Tuesday, October 15, 2013

Normal-

As a parent it is normal to brag about your children.
Celebrate their accomplishments.
Force people to look at their pictures and listen to your stories about them. 
It is expected and it is welcomed.
Losing a baby can change that-
Twenty years ago it was not normal to speak your lost baby's name
Most people didn't take pictures, much less share them.
There weren't blogs and foundations using their names and likenesses.
Things were not spoken of - these babies were not spoken of.
We are so blessed to live in this day in age.
In a time when we do speak of our babies. 

We mention them in passing. 

We tell stories about them.

Share pictures of them.
Help others to grieve and to love
because of them. 


We teach our children about them.

Letting them know they have a sibling-
a brother and a sister to love
who watch them from Heaven.


We make sure they are a part of every season, every holiday- everyday.

I have formed as many relationships because of my children that are not here
as I have from my children who are. 
I have found solace and friendship.
I have learned from my grief.
I am lucky enough to have my very own Angels. 

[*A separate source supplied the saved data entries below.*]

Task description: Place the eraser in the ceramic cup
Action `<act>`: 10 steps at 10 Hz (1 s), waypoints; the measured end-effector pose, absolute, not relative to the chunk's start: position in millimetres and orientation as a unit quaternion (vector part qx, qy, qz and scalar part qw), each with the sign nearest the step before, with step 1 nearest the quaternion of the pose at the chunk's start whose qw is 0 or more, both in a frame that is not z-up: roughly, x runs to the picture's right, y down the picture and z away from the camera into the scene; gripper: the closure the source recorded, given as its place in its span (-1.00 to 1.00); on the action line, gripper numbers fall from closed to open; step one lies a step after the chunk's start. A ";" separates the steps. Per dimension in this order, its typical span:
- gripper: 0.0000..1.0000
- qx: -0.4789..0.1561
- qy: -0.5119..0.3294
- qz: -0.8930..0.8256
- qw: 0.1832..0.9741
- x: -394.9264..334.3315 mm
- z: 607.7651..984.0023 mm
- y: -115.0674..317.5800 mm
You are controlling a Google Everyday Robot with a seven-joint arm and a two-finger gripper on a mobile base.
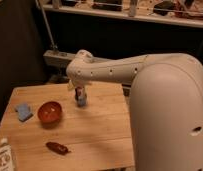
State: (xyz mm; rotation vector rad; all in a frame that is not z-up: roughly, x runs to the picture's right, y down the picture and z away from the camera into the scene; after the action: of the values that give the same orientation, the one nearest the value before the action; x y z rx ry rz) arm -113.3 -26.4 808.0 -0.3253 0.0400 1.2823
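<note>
The small pale blue-grey ceramic cup (82, 102) stands on the wooden table (95, 130) towards the far middle. My gripper (80, 94) hangs down from the white arm (110, 70) directly over the cup, its tip at the cup's rim and covering the cup's top. The eraser does not show; I cannot tell whether it is in the gripper or in the cup.
A red-brown bowl (49, 112) sits left of the cup. A flat blue square pad (24, 111) lies near the left edge. A dark red-brown elongated lump (57, 147) lies at the front, and a white bottle (5, 156) at the front left corner. The robot's white body (167, 115) fills the right.
</note>
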 end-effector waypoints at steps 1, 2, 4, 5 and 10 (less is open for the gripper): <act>-0.60 -0.153 0.018 0.596 0.788 -113.4 806.1 -25.4; -0.60 -0.154 0.018 0.598 0.786 -112.8 803.2 -26.2; -0.60 -0.154 0.017 0.610 0.777 -111.5 793.3 -34.9; -0.60 -0.152 0.010 0.622 0.768 -110.3 781.7 -47.2; -0.60 -0.150 -0.032 0.636 0.757 -121.5 743.3 -76.0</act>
State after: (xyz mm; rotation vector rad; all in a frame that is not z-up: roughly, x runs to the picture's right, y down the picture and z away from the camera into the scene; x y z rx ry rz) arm -121.5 -76.0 743.3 -0.3259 -0.0702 1.3859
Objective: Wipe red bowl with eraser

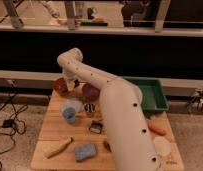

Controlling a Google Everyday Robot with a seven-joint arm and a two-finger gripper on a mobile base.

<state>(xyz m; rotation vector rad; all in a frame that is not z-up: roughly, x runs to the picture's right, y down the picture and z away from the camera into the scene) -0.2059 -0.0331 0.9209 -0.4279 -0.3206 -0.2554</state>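
At the far left corner of the wooden surface (50, 134) sits the red bowl (60, 85), and the gripper (70, 86) hangs right over its rim, jaws pressed together on what looks like the tan eraser (70, 86), though I can't quite be sure. Nearer, a pale banana-like piece (59, 148), then a blue sponge (85, 151). The maroon dish (90, 91) sits mid-surface; a green tray (151, 95) lies far right.

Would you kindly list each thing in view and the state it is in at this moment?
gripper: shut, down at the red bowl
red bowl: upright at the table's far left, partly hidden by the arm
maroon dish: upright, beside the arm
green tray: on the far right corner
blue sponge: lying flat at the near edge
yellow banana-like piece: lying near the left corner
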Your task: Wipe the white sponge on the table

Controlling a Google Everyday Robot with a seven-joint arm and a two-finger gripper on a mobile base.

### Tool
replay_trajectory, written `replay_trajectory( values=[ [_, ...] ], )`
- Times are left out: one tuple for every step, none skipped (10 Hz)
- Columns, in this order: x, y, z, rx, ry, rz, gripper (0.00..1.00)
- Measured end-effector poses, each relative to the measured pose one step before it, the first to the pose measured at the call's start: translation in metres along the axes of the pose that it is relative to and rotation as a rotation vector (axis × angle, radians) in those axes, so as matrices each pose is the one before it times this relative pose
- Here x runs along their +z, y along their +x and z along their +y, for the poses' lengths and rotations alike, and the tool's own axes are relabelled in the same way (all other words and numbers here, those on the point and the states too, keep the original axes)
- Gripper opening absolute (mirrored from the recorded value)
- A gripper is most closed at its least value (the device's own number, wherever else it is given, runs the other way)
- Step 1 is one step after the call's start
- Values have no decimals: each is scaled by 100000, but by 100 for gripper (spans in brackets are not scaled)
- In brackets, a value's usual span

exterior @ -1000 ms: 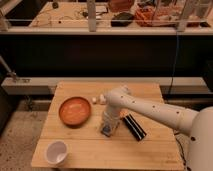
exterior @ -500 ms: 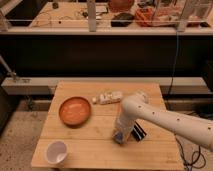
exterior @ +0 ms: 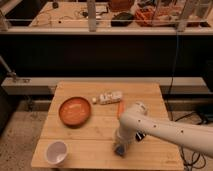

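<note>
hand (exterior: 120, 144) — low over table (exterior: 85, 142) front | white sponge (exterior: 119, 150) beneath, axis unclear

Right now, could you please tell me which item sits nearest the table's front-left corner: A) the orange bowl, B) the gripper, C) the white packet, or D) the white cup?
D: the white cup stands by that corner; the orange bowl lies farther back, and the gripper is down near the front edge, right of the cup.
</note>
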Motion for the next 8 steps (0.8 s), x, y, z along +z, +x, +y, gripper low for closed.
replay_trajectory(
  values=[
    [401,-1221,-974,-3728,-832,-627,0],
    [385,-1551,-1218,-4999,-773,-600,0],
    [209,-1507,-1324,-5474,-508,-739,0],
    [176,-1084,-1513,-5516,-315,-805,0],
    [160,-394,-1269,-3889,-40,-455,0],
    [91,-3,-1201,-2462,300,-120,0],
    [60,554,-1510,-2313,997,160,0],
    [93,773,-1443,-1904,1091,48,0]
  ],
)
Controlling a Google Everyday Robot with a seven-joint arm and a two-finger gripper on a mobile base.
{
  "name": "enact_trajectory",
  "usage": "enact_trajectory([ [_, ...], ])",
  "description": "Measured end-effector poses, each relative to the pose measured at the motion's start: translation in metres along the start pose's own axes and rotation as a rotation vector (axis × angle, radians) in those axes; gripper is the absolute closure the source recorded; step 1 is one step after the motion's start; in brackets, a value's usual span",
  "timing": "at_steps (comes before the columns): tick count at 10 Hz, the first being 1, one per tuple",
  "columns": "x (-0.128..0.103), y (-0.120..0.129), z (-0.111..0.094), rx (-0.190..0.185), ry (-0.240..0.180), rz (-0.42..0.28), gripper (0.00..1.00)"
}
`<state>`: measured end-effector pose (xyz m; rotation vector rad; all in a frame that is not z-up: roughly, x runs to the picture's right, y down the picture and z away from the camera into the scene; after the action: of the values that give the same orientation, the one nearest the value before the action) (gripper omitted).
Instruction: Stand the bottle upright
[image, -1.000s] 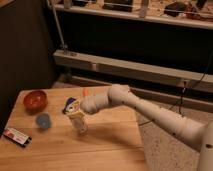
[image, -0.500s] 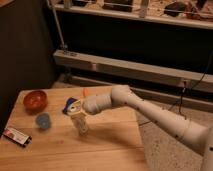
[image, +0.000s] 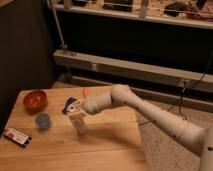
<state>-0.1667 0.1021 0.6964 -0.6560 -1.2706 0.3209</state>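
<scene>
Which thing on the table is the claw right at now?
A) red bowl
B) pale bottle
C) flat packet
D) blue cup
B: the claw sits at the top of the pale bottle near the table's middle, while the blue cup, red bowl and flat packet lie apart to the left.

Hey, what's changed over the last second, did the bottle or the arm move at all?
Nothing has visibly changed. The gripper still sits at the top of the bottle, which stands roughly upright on the table as before. The red bowl and the blue cup lie where they were.
</scene>
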Motion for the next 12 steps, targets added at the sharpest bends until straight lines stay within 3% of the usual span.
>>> enact_trajectory([
  [2,0.003,-0.001,0.001,-0.012,-0.005,-0.004,0.26],
  [3,0.004,-0.002,0.002,-0.016,-0.007,-0.005,0.21],
  [12,0.011,-0.007,0.008,-0.03,0.01,-0.01,0.2],
])
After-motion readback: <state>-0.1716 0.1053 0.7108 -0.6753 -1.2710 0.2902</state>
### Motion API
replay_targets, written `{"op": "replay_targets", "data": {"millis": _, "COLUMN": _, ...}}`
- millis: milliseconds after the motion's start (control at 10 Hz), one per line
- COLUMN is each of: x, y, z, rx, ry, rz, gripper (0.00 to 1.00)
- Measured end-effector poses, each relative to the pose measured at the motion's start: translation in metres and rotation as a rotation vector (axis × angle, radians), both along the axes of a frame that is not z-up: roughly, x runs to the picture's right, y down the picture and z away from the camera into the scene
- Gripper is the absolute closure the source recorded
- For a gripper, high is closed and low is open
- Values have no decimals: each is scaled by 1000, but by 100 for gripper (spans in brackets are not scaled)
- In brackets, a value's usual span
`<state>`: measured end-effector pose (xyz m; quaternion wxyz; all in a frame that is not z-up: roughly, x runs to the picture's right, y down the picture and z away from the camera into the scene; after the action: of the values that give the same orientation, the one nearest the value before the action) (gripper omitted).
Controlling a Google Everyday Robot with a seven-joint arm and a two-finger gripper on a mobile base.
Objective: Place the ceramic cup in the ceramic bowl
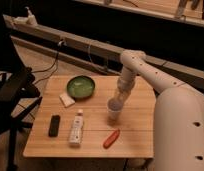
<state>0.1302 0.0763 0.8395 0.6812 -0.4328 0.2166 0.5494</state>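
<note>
The ceramic cup (114, 109), small and pale, is near the middle of the wooden table (140, 130), right of centre. My gripper (118, 98) reaches down from the white arm and is shut on the cup's rim. I cannot tell whether the cup's base touches the wood. The ceramic bowl (81, 86), green inside with a darker rim, sits empty at the table's back left, about a bowl's width to the left of the cup and further back.
A white block (67, 100) lies in front of the bowl. A black flat object (54, 125), a white bottle lying down (76, 128) and a red elongated object (111, 138) lie along the front. A dark chair (15, 90) stands at the left.
</note>
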Motion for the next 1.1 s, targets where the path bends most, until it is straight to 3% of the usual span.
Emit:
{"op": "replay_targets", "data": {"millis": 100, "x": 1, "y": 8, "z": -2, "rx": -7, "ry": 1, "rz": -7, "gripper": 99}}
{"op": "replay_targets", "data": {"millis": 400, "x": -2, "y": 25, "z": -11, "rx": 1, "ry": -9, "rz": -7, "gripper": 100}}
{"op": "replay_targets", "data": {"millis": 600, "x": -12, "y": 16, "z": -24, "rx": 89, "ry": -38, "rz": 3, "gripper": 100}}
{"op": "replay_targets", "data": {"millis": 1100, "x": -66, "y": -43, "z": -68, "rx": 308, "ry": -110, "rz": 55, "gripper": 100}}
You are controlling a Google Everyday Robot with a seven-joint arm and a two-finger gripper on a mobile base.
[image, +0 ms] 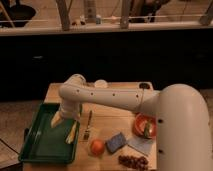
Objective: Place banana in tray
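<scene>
Your gripper [59, 119] sits low over the tray [37, 150], near its upper right part, w/ the arm [107, 98] reaching in from the right. Can't tell if it's holding anything or how the pincer stands; the wrist hides it. The banana [71, 133] lies just below it, along the tray's right rim, looks like inside or on the edge, can't say which for sure. That's your main risk: if it's resting on the rim, a nudge as you pull away could tip it out onto the table, toward the fork [88, 126] right beside the tray. If the pincer has a grip on its top end, lifting would drag it back out. Also watch the forearm sweep: fork, orange [97, 146] and sponge [116, 142] sit close under the path, so a low retreat could scatter them. Go straight up first, then back. The bowl [145, 126] is further right, less at risk.
</scene>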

I am open enough to share them.
Today, on October 15, those of us who have experienced loss
come together. 
We remember our own babies
and we remember each others babies

We light candles and speak their names
We share their pictures and we tell their stories.
We will work together as grieving Moms and Dads.
We will make sure that this is "normal",
that just because our babies are not on this Earth 
does not mean that they are not here-
they are in our hearts, in our homes and in our families.